Answer: Their estate pays any taxes (including capital gains) due, but there are no taxes due on a principal residence. Hence, no tax.

Now, if it becomes YOUR principle residence, you will also have no tax owing when you eventually sell it. If you do NOT take it as your residence, you will pay tax on an increase in value from their date of death to date of sale. If you’re not going to use it as a principle residence, you should have an appraisal done on it as if the date of death, and keep it for future reference.

Question: Capital Gains Tax in Canada?
My mother owns two homes. She lives in one and recently gave away the other house to her grand daughter. Is capital gains owed on the second house?

Answer: Yes, she is taxable for a capital gain on the transfer of the 2nd house, deemed sold at fair market value on day of transfer even though it was a gift without monetary consideration. The reason is that the house she lives in is her principal residence – one per taxpayer – and is tax free upon disposition, and the 2nd house is a taxable property upon disposition.

Hope her grand daughter uses that house as a principal residence. Otherwise, her cost base that house is zero, which will trigger a huge capital gain at a later day.

Question: Please explain capital gains tax in Canada on stocks?
Also, if possible I’m trying to figure out how tax works on interested accumulated from money sitting in my bank account?
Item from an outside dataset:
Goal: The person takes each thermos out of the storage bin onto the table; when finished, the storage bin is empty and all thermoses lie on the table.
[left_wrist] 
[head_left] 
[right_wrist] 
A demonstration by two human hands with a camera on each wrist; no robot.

Answer: Capital Gains on stocks: If you hold individual stocks (not in a mutual fund) you must keep track of your own ACB (price you bought it for) and you r own sale price (price when you sold it) It will appear in a summary on your broker’s annual statement. You don’t need to pay capital gains until you actually sell the stock (unless we are talking stock options- but we aren’t).

When you do sell, the difference in price is the capital gain. You will pay tax at your marginal tax rate (rate for your last dollar of income earned in the year) on HALF of this gain. So, if you had a marginal tax rate of 25% (we wish!), and your capital gain was $100, you would pay 25% tax on HALF the capital gain, so you overall that is $12.50 of income tax due on a $100 capital gain.

For interest income, it simply 100% taxable at your marginal tax rate in the YEAR IT IS EARNED, not when you sell it. So, with same example above, $100 of interest will result in you paying $25.00 in income tax. Very compelling reason to invest in stocks isn’t it?

Of course if you put it in an RRSP the tax angle becomes moot. FYI: RRSP withdrawals are 100% taxable (like interest) regardless of whether the income earned in the RRSP was capital gains or otherwise.